I'll post tasks here that should be coded within CT.Rmd. All of the following refers to data extracted for the NGS region (lat 57.5-58.8). Let's start with:

[x] Extract Finnmaid pCO2, S, and T data on standard track E with route label E, F, G, W, X (see explanation in pdf document), not only route label E as we did before in SST.Rmd
[x] Extract windspeed from GETM, need to be calculated from u and v component
[x] Calculate CT with code I provided in CT.Rmd. This requires Finmmaid pCO2, S, T
[x] Calculate air-sea CO2 fluxes with code I provided in CT.Rmd. This requires Finmmaid pCO2, T and GETM windspeed
[x] Add synchronized dygraphs for wind, CT, and CO2 flux

More to come, have fun & THANK YOU!

LSBurchardt commented 4 years ago

Hi Jens,

I went through the files again to check, what might need comments. Not as much as I thought in the end, especially not for the current audience. A few question marks in the CT file, that's it..

On the issue of headings and chunk names being the same: we could just number the chunks, if you want to avoid doublings, this wouldn't compromise understanding in my eyes the way the code works right now.
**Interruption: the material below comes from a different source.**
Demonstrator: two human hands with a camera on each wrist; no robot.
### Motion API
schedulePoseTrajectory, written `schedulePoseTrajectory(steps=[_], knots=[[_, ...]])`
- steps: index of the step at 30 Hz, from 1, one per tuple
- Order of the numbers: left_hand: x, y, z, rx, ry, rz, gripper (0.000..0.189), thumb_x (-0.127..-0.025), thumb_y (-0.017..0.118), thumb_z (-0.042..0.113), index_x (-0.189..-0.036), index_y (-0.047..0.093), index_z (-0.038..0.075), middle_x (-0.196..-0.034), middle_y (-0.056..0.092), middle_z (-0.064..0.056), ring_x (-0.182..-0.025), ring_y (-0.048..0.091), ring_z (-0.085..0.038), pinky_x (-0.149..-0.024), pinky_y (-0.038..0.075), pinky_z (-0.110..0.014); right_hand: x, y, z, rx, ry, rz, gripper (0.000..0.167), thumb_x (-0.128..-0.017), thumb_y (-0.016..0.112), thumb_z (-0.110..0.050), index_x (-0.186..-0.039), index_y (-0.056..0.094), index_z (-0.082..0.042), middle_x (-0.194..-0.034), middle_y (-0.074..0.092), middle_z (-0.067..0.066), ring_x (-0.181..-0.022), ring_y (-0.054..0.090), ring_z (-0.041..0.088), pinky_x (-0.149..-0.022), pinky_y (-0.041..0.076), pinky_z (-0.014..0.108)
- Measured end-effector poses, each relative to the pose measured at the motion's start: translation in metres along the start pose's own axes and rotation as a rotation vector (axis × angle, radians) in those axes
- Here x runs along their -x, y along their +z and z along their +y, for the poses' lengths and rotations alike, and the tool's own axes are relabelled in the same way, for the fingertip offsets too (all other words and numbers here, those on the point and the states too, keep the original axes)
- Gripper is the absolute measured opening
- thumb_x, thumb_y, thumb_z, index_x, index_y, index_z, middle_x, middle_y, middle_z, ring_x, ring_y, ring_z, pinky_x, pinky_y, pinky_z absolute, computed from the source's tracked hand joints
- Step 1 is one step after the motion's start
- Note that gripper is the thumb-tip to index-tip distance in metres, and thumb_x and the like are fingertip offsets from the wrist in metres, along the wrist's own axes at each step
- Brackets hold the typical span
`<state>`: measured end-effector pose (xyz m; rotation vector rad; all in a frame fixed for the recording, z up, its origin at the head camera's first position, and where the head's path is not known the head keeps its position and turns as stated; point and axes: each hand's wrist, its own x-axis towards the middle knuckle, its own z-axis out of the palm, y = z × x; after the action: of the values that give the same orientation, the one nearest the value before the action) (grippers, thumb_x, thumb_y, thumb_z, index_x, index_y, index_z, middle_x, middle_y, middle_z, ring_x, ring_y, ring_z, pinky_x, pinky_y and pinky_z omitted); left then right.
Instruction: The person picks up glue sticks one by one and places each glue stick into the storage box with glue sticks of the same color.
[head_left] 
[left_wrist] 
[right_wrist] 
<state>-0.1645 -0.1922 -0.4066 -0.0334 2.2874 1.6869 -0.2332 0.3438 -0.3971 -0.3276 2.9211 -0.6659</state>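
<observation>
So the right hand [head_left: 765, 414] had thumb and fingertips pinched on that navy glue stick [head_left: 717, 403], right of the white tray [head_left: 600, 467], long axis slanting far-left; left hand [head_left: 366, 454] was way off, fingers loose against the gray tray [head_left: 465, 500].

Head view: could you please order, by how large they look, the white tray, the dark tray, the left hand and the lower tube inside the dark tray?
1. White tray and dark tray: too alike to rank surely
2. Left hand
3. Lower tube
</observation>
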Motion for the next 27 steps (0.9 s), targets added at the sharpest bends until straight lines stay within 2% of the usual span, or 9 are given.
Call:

Another thing: could you tell me the ngs limits again? Currently, there are two different sets of numbers in the code (57.5 - 58.5 and 57.5-58.8)

jens-daniel-mueller commented 4 years ago

Hi Lara,

I've commented on your question marks in the code. However, I guess this doesn't tell you much, because all comments are related to calculations of seawater chemistry. Just accept those lines as black box for now.

Let's keep the chunk labels as they are. Numbering the chunks is not helpful, because figures that are automatically saved in docs/figure when knitting the document, are named after the chunk name.

Thanks for hinting me to the different lat limits. Let's stick to neither of both options and use 58.5 - 59.0 from now on. However, these limits will anyways be revised at a later stage.

jens-daniel-mueller commented 4 years ago

Task list for the comming 2 weeks as discussed today.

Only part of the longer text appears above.